So You’ve Maxed out Your Credit Cards … Now What?

First things first: don’t panic! Next, consider using the debt snowball or the debt avalanche methods to dig yourself out of debt.

Credit cards hold many advantages over cash. They’re much more convenient, both to carry and use. If you lose a credit card, you can cancel it and get a new one. If you lose cash, on the other hand, you don’t have too many options other than putting up “Lost Cash” posters with a picture of the cash you lost.

But credit cards also come with a major downside that can lead to other downsides. Because credit cards essentially allow you to take out loans on the spot, you can easily be spending money you don’t have. Even if you’re able to pay the minimum required amount on your bill, interest will start accumulating and the debt will begin piling up.

That only gets worse the more credit card bills you can’t pay. And it’ll be really, really bad if all of those credit cards are maxed out. So what should you do if you’ve maxed out your credit cards?

Don’t panic.

It can be easy to panic when you’ve maxed out all your cards. It is not good news for your credit score, and odds are those credit card bills are not the only bills you’re struggling with. But panicking, while understandable, is not going to be helpful.

“The first thing to do if you’ve maxed out your credit cards and you’re worried you can’t pay the bills is to not panic and make any rash decisions, like getting out more loans to meet your financial commitments,” cautioned Stephen Hart, CEO of Cardswitcher.

“Borrowing money to pay off what you owe will just end up trapping you in a vicious cycle of debt, where you end up owing more money in the long-term. Whilst it might solve problems in the short-term, in the long term this approach will just store up problems and amplify them.”

Leslie H. Tayne Esq. (@LeslieHTayneEsq), Founder and Head Attorney at Tayne Law Group (@taynelawgroup), offered a similar suggestion:

“Asking for a larger credit limit or applying for another credit card may seem like a simple solution. However, this is only a temporary solution that will only lead to more problems down the road when you’re in more and more debt that you can’t pay off.”

Make a plan to pay it off.

Now that you’re not panicking, it’s important to start figuring out how you’re going to actually pay off your debt. One popular strategy is the “debt snowball” method.

“If you’ve maxed out your credit cards, a critical step to getting out of the red is paying off the highest-rate debt first,” advised Kimberly Foss (@KimberlyFossCFP), President and Founder of Empyrion Wealth Management. “This gives you a ‘snowball effect’: As you pay down the high-interest-rate debt, less money is required to feed the ‘interest monster,’ which allows even more money to be diverted toward other financial goals like reducing other debt, saving for retirement, investing, etc.
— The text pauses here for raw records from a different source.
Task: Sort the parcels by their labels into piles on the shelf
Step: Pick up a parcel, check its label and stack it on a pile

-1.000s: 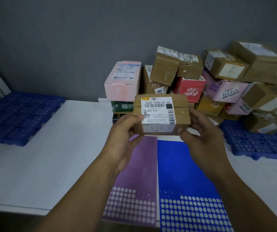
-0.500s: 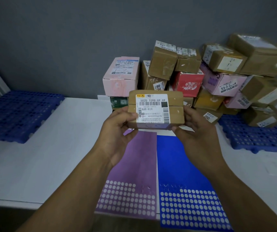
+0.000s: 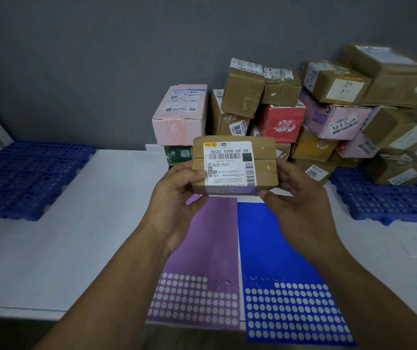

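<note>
Grey wall at the back, white bench (image 3: 63,223) out front. Small brown parcel (image 3: 265,168) is held up over the bench: left hand (image 3: 177,198) curled round its left end, right hand (image 3: 300,198) round the right, white label (image 3: 227,165) facing the camera (top line reads 502D T098-69 69). Below it, a purple sheet (image 3: 210,248) and a blue sheet (image 3: 273,248) lie side by side. Behind, a messy heap of parcels (image 3: 328,109) leans on the wall, partly on the right blue pallet (image 3: 391,205). The left blue pallet (image 3: 25,178) is well apart.

One cam, head-worn, wide-angle. Looks fwd and down across shelf (image 3: 81,223) toward wall (image 3: 101,59). Close on parcel (image 3: 235,168) at frame centre; pile (image 3: 328,117) sits farther back, right. Forearms (image 3: 116,286) run in from bottom edge.
</note>
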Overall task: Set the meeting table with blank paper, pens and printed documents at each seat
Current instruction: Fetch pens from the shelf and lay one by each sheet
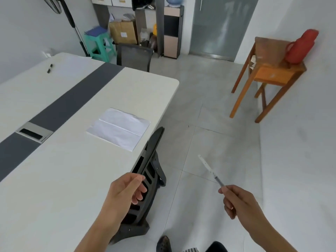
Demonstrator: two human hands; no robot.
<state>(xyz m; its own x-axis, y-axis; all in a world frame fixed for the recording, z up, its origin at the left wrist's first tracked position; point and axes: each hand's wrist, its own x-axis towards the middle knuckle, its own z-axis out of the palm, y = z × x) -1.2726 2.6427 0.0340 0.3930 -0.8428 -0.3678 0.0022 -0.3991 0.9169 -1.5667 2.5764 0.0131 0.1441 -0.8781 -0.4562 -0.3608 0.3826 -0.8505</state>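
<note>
Showing the right hand (241, 202) pinching a pen (211, 171) by the lower end of its barrel, out beyond the near long edge of the table (63, 179) and above the floor, its free end raised; the left hand (125, 191) hangs at that same edge with fingers loosely curled, grasping nothing, in front of the black chair back (151, 157) that stands against the table; whether it touches the chair cannot be told. The pen looks light, stiff and slender; its smooth round barrel would likely roll on the hard tabletop, so it is best held near mid-barrel and laid flat, not dropped. Further along the table, just inside the near edge, lies a white sheet of paper (118, 129) with a crease across its middle and no pen beside it; it looks thin and limp and would likely slide on the smooth surface, so it should be taken by an edge or corner. At the table's far side rests a dark pen (49, 68), apparently on a pale sheet too faint to confirm; a mesh chair (134, 56) stands at the table's far end.
</note>
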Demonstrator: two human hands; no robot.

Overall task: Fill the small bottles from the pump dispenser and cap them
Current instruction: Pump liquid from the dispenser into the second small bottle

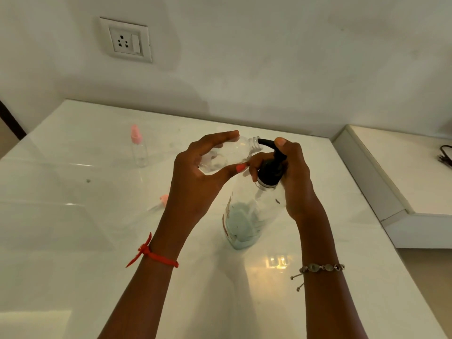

“The point I try to make to my clients is that every dollar paid as interest to someone else is a dollar that cannot compound for you. Paying off debt—especially high-interest debt—is like a double boost: You are improving your cash flow and directly increasing your overall net worth at the same time. Then, if you can leverage that extra cash flow by increasing investing and saving, it becomes a triple boost.”

But maybe you’d prefer to try a different method?

“There are two ways you can start to tackle this debt,” explained Marissa Sanders, personal finance expert at Simple Money Mom (@simplemoneymom). “One way is the debt snowball. This is where you will begin paying the smallest balance first. Once that card is paid off then you will apply that payment to the next smallest balance. Continue this cycle until you have paid off all your debt.

“The next method is called the debt avalanche. This is when you will pay toward the highest interest rate first. After it is paid off, you will apply that payment toward the next highest interest rate. Continue this cycle until you have paid off all of your debt.”

Consider getting additional help.

You might not be able to handle your credit card debt on your own. Fortunately, there are options you can consider for relief.

“If all else fails, seek professional help,” recommended Tayne. “If you are struggling to repay your debt on your own or find the process to be stressful, don’t be afraid to ask for help. Sometimes significant problems require bigger steps.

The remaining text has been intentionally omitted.